WHAT IS NEEDED. From the first line of the data through the line containing "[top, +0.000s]", return each line exactly.

EXTRACTED INFORMATION.
= = = = =

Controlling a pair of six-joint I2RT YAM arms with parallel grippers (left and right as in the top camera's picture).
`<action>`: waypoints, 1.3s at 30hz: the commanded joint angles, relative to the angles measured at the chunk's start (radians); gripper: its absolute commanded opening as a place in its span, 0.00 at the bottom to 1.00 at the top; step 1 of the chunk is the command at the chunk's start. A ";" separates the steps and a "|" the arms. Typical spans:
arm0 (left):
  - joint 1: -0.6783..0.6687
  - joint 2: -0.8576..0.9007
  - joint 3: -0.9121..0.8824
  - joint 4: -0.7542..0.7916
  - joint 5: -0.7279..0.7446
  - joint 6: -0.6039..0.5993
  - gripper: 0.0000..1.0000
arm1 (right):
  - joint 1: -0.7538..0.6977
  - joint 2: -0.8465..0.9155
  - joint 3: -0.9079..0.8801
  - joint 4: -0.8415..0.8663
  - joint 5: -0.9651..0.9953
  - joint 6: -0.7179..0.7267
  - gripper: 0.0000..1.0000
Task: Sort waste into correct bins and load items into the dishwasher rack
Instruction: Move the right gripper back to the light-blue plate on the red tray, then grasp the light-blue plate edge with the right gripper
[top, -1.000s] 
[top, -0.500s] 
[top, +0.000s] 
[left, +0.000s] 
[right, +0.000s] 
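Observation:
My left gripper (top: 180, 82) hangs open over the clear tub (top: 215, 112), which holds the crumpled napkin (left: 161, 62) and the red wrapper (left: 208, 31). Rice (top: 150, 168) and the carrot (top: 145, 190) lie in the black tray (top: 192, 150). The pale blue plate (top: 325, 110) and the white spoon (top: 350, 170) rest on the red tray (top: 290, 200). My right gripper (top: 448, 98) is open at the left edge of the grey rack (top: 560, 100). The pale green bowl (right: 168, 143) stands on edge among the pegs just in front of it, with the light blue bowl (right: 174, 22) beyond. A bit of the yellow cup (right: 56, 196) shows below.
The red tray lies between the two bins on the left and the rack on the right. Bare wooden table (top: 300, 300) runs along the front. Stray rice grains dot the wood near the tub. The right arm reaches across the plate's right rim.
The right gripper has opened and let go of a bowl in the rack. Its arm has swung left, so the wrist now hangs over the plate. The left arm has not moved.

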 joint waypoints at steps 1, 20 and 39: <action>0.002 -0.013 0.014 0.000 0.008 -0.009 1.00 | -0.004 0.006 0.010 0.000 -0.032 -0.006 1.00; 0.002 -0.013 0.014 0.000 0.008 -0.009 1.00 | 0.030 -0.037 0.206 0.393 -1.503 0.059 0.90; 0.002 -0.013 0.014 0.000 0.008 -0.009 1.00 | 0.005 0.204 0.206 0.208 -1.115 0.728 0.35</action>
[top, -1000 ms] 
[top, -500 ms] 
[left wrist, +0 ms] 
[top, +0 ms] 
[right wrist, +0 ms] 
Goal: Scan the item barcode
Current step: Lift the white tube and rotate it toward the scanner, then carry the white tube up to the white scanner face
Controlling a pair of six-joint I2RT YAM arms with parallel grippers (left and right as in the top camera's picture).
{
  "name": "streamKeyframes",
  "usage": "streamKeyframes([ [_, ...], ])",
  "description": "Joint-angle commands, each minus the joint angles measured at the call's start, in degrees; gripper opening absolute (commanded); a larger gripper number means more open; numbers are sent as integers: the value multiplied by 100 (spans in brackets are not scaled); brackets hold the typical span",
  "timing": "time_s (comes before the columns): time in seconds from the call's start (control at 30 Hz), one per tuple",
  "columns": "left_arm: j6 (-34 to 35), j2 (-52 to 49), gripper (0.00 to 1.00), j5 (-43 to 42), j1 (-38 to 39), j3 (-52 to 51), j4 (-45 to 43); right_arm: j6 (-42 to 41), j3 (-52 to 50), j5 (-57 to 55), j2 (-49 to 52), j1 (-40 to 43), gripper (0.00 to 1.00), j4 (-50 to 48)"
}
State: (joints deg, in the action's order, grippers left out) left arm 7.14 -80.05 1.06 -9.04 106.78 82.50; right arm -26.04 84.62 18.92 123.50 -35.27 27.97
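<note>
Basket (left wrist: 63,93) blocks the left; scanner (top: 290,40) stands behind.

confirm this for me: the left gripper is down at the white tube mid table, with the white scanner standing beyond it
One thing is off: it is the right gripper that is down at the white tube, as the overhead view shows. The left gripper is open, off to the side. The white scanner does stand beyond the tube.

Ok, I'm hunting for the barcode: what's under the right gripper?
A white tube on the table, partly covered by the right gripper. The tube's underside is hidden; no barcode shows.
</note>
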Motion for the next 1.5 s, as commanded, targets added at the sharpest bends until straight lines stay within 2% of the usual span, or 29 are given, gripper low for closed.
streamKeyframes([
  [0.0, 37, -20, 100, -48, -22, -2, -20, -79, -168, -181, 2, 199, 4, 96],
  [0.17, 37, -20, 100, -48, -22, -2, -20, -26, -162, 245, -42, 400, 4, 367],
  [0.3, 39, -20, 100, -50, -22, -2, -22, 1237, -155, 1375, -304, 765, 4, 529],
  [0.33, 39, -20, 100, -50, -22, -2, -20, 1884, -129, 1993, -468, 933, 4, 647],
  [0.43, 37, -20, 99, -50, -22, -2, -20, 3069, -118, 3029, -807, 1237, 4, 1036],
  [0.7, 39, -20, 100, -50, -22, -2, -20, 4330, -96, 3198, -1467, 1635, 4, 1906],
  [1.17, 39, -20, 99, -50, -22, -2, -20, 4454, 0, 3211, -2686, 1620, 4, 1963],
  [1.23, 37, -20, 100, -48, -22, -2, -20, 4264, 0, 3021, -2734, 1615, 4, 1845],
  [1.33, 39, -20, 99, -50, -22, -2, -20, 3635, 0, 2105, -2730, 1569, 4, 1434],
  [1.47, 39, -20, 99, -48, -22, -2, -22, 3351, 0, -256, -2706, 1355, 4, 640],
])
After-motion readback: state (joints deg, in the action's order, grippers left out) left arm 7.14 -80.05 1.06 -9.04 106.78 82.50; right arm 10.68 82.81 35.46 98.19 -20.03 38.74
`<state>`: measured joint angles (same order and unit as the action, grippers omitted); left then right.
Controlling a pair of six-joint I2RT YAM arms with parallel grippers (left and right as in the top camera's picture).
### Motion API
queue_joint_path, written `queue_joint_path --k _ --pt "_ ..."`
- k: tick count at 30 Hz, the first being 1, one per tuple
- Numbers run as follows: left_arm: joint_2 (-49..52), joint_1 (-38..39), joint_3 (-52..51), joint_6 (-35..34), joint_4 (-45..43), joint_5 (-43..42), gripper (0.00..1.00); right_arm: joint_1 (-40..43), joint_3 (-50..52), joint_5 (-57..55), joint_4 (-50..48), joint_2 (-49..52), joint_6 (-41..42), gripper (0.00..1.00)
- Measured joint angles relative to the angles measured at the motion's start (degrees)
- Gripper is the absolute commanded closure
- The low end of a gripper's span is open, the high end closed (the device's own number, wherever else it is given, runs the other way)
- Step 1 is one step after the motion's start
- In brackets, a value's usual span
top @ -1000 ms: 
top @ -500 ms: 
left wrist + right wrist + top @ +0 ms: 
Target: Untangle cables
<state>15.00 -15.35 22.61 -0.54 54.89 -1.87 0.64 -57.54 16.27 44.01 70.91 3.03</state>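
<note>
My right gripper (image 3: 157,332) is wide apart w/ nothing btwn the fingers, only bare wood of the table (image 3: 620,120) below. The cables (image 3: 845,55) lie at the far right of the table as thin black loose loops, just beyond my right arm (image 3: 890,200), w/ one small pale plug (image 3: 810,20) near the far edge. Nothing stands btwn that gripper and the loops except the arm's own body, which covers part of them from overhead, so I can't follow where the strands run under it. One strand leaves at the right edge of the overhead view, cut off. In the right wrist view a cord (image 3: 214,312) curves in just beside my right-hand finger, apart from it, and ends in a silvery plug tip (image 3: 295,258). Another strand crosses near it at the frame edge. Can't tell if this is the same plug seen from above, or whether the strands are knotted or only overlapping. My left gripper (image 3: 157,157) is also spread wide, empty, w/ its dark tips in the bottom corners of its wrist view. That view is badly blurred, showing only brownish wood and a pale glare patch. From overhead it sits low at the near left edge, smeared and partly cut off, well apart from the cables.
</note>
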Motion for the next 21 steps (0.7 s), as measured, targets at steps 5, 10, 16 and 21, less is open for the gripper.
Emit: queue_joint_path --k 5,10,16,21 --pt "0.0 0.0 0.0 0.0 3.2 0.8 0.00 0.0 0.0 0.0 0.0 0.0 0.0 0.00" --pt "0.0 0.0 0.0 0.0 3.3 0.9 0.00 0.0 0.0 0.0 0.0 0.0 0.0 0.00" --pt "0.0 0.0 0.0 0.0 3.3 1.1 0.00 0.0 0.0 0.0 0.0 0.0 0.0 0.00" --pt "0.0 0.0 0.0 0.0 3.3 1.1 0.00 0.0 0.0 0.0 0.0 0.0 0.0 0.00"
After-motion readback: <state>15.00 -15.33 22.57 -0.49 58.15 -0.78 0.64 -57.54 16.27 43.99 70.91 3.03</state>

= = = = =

TASK RESULT.
Controlling a pair of six-joint I2RT YAM arms with parallel grippers (left and right as in the top camera's picture).
`<action>`: waypoints, 1.3s at 30hz: the commanded joint angles, relative to the angles measured at the chunk's start (radians); gripper: its absolute commanded opening as a place in its span, 0.00 at the bottom to 1.00 at the top; step 1 of the chunk is the command at the chunk's start. A ";" separates the steps and a "|" the arms. Typical spans:
arm0 (left):
  - joint 1: -0.6783..0.6687
  - joint 2: -0.8576..0.9007
  - joint 3: -0.9121..0.8824
  - joint 4: -0.7542..0.7916
  - joint 5: -0.7279..0.7446
  - joint 6: -0.6039..0.5993
  - gripper: 0.0000..1.0000
arm1 (right):
  - joint 1: -0.7538..0.6977
  - joint 2: -0.8465..0.9155
  - joint 3: -0.9079..0.8801
  - joint 4: -0.8415..0.8663
  - joint 5: -0.9651..0.9953
  - joint 6: -0.7179..0.7267
  - gripper: 0.0000..1.0000
Task: Sort waste into correct bins and load items into the dishwasher rack
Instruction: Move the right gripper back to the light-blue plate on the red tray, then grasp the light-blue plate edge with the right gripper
[top, -1.000s] 
[top, -0.500s] 
[top, +0.000s] 

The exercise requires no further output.